O embate entre Vila Nova e Operário-PR, válido pela Série B do Campeonato Brasileiro no último sábado (18/4), terminou sob forte tensão extra-campo.
O meio-campista Berto, da equipe paranaense, denunciou ter sido alvo de ofensas racistas vindas das arquibancadas do estádio Onésio Brasileiro Alvarenga (OBA). O jogador, natural de Cabo Verde, acusou um torcedor de tê-lo chamado de “macaquinho”, chegando a chorar e a confrontar verbalmente parte da torcida adversária.
Em resposta imediata, o Vila Nova anunciou no domingo a identificação do suspeito. Segundo o clube goiano, o trabalho foi realizado através do sistema de monitoramento interno e de reconhecimento facial do estádio. As autoridades policiais foram acionadas e um Boletim de Ocorrência foi registrado.
Em posicionamento oficial, o Vila Nova buscou enfatizar seu histórico de combate ao preconceito:
“O Vila Nova Futebol Clube repudia qualquer forma de discriminação, como a relatada pelo atleta Berto, do Operário Ferroviário, após a partida de ontem pelo Campeonato Brasileiro B, bem como atos de violência. Esta instituição, em toda a sua história, combateu qualquer forma de ato discriminatório e, no caso específico da racial, sempre realizou campanhas ativas de prevenção, seja nas camisas dos atletas e nos estádios, no alambrado, de forma sonora, telões e nas campanhas sociais.”
Além do episódio de racismo, a partida foi marcada por violência entre as delegações e a torcida. Houve arremesso de objetos para ambos os lados, resultando em ferimentos. Um torcedor do Vila Nova, atingido por uma garrafa, revidou o lançamento e acabou acertando o rosto de Álvaro Góes, presidente do Operário-PR.

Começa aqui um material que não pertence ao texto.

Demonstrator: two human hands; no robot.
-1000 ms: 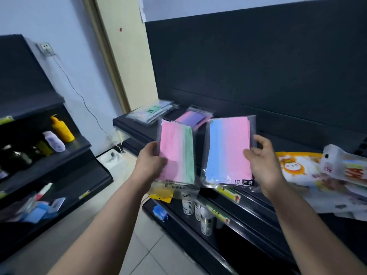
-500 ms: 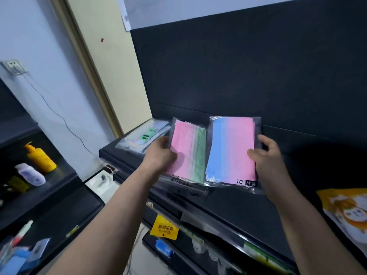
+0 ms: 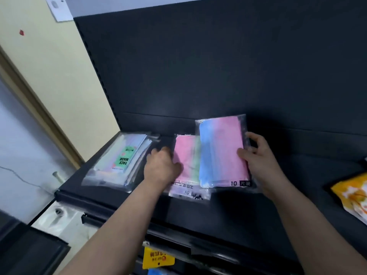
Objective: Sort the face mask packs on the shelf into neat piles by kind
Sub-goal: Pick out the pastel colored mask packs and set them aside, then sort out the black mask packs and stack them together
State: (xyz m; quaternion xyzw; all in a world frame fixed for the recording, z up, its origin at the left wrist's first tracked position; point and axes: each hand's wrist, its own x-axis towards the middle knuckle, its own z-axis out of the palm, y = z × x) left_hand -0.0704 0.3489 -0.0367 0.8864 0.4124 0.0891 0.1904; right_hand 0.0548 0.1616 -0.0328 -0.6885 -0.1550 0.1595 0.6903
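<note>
The right edge of a blue and pink pack point(image 3: 220, 153) is pinched in the grip of the right hand point(image 3: 258, 158), with the thumb on the front and the fingers curled behind. The pack is held tilted over the black shelf point(image 3: 218, 213), and its left edge overlaps a pink and green pack point(image 3: 185, 155). That pack is held at its left edge in the grip of the left hand point(image 3: 161, 168), with the thumb laid on top; the fingers are blurred. Beneath it another pack point(image 3: 188, 193) is seen, its printed near end sticking out. Just to the left, a pile of clear packs point(image 3: 121, 161) topped by a green label is stacked at the shelf's left end. Well to the right, an orange packet point(image 3: 351, 193) is laid on the same shelf. A yellow tag point(image 3: 157, 260) is hung below the front edge
</note>
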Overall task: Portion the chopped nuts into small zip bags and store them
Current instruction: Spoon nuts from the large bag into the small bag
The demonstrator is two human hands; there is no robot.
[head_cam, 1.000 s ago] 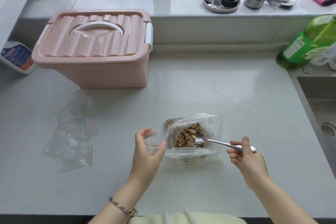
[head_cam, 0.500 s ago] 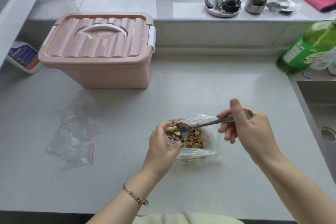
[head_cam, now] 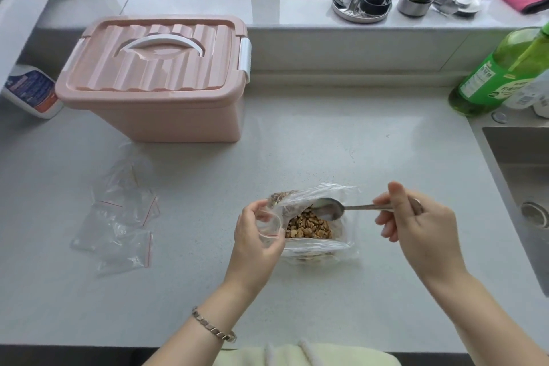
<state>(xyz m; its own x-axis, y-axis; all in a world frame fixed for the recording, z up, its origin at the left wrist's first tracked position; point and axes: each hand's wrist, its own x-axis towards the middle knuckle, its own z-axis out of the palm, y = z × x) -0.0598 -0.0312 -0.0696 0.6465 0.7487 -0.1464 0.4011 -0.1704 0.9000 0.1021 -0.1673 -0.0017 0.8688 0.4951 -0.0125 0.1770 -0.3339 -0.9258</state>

O clube goiano justificou que a confusão teve início após uma atitude de um jogador do time visitante, mas reiterou o compromisso com a apuração dos fatos:
“Quanto ao arremesso de objetos, injustificáveis e repudiados por este clube, é importante deixar claro que a conduta inicial partiu do atleta do Operário, que lançou uma garrafa de isotônico parcialmente cheia e atingiu a boca de um torcedor. De imediato, como forma de reação instintiva, esse mesmo torcedor devolveu o lançamento do objeto, que atingiu o Presidente do Operário. O torcedor do Vila Nova teve lesão corporal em sua boca, necessitou de quatro pontos e atendimento médico na ambulância do estádio.”
O Vila Nova encerrou a nota reafirmando que buscará a aplicação das sanções devidas caso a injúria racial seja comprovada ao fim do processo legal, mantendo sua postura de “defesa de um futebol mais justo, respeitoso e seguro para todos”.